━━ DATA ━━

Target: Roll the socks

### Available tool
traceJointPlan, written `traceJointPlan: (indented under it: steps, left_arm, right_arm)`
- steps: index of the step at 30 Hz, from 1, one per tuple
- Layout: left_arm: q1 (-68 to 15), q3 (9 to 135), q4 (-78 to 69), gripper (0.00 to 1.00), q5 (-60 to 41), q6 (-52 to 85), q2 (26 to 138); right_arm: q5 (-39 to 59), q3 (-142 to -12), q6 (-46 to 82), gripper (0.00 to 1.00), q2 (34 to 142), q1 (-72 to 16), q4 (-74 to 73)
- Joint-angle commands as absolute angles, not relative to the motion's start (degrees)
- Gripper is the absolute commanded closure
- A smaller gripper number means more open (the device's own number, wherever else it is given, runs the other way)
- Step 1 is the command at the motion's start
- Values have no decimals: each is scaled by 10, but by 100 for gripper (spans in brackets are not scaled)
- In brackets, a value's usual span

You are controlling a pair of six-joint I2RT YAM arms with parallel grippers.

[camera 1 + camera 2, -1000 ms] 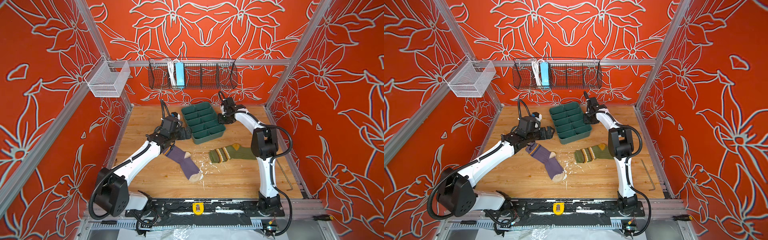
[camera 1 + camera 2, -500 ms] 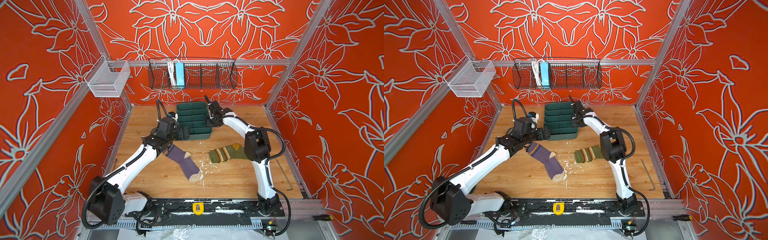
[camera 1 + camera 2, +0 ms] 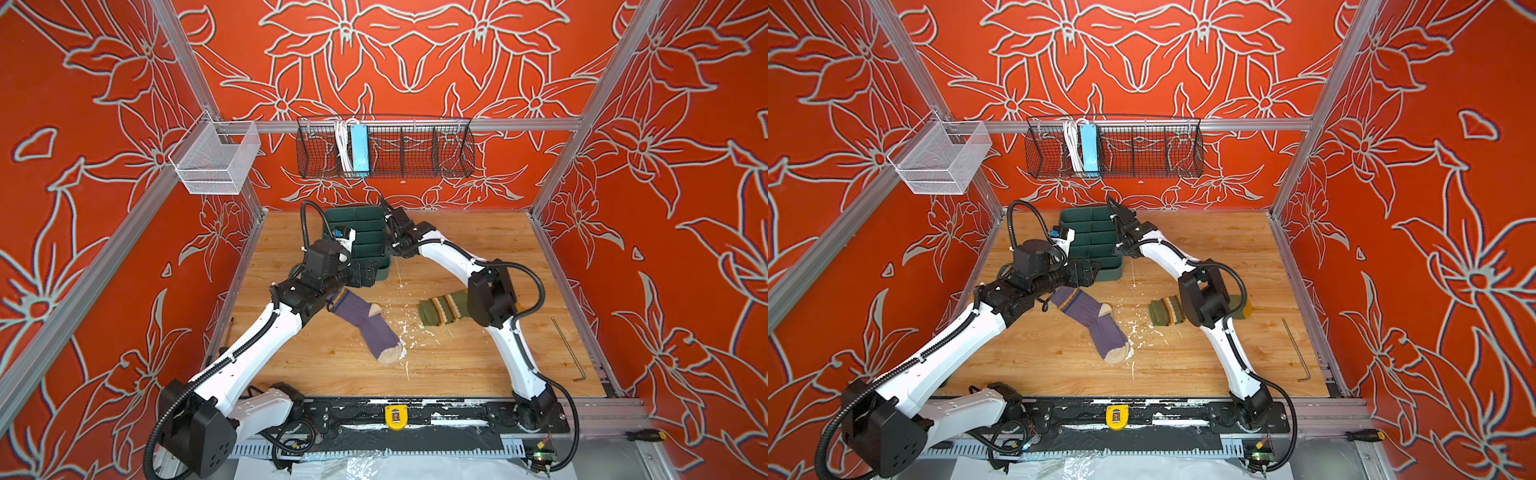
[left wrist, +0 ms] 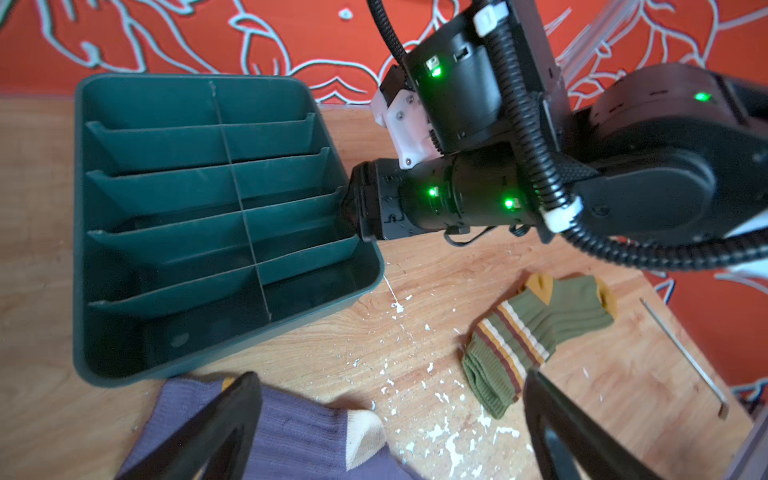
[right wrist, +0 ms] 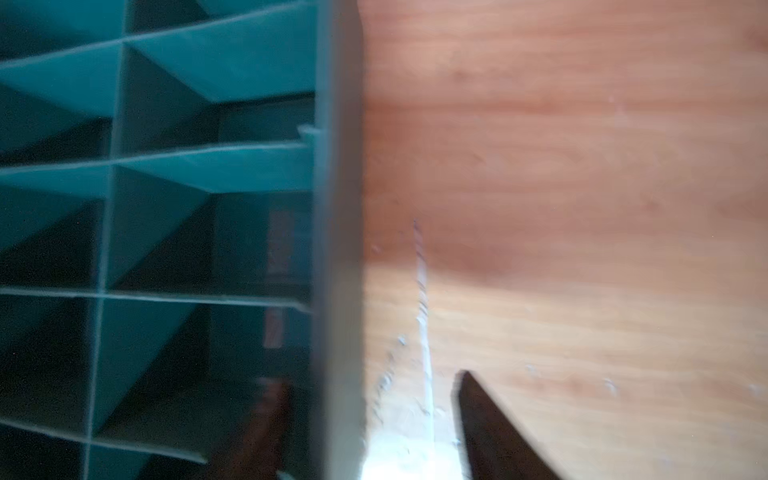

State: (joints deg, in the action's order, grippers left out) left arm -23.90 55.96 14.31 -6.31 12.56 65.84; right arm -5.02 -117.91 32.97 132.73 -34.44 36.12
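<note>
The purple sock (image 3: 365,324) (image 3: 1092,320) lies flat at the middle left of the wooden floor, its beige heel (image 4: 365,432) showing in the left wrist view. The olive-green striped sock (image 3: 442,309) (image 3: 1165,311) (image 4: 528,332) lies to its right, partly behind my right arm. My left gripper (image 3: 365,270) (image 4: 390,374) hangs open over the purple sock's cuff end, holding nothing. My right gripper (image 3: 388,249) (image 5: 372,378) is open at the right rim of the green tray (image 3: 361,220) (image 5: 336,208). One finger is inside the tray and one is outside.
The divided green tray (image 3: 1088,224) (image 4: 79,208) stands at the back, left of centre. A metal hex key (image 3: 569,349) (image 3: 1293,349) lies near the right edge. White flecks (image 3: 409,332) dot the wood between the socks. A wire basket (image 3: 386,149) and a mesh bin (image 3: 212,162) hang on the walls.
The green tray has slid left and turned square to the back wall, moved by my right gripper on its rim. That gripper has now opened. Both socks lie where they were.
</note>
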Motion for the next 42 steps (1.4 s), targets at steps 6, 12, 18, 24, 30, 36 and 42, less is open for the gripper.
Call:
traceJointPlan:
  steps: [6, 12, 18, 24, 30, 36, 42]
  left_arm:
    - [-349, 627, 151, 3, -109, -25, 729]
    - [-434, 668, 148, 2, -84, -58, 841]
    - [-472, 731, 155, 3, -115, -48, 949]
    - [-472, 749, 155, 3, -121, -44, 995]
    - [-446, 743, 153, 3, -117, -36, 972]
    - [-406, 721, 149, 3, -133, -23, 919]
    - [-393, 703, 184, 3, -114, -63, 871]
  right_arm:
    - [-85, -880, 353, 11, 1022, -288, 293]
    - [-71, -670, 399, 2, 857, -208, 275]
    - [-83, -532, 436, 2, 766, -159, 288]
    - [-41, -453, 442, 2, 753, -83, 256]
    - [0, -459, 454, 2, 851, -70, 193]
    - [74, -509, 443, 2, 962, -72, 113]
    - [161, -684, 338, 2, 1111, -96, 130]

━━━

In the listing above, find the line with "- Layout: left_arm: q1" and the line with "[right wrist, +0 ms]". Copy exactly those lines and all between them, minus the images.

- Layout: left_arm: q1 (-68 to 15), q3 (9 to 135), q4 (-78 to 69), gripper (0.00 to 1.00), q5 (-60 to 41), q6 (-52 to 85), q2 (26 to 138); right_arm: q5 (-39 to 59), q3 (-142 to -12), q6 (-46 to 82), gripper (0.00 to 1.00), q2 (34 to 142), q1 (-72 to 16), q4 (-74 to 73)
- Joint-angle commands as absolute angles, not relative to the motion's start (degrees)
- Gripper is the absolute commanded closure
- A smaller gripper number means more open (the device's own number, wherever else it is given, runs the other way)
- Step 1 is the command at the motion's start
- Values have no decimals: each is scaled by 10, but by 100 for gripper (spans in brackets are not scaled)
- In brackets, a value's usual span

You are controlling a pair of six-joint I2RT YAM arms with parallel grippers.

[camera 1 + camera 2, -1000 ms] 
[camera 1 + camera 2, -500 ms] 
[camera 1 + camera 2, +0 ms] 
[left wrist, +0 ms] 
[right wrist, +0 ms] 

The answer was written out completely.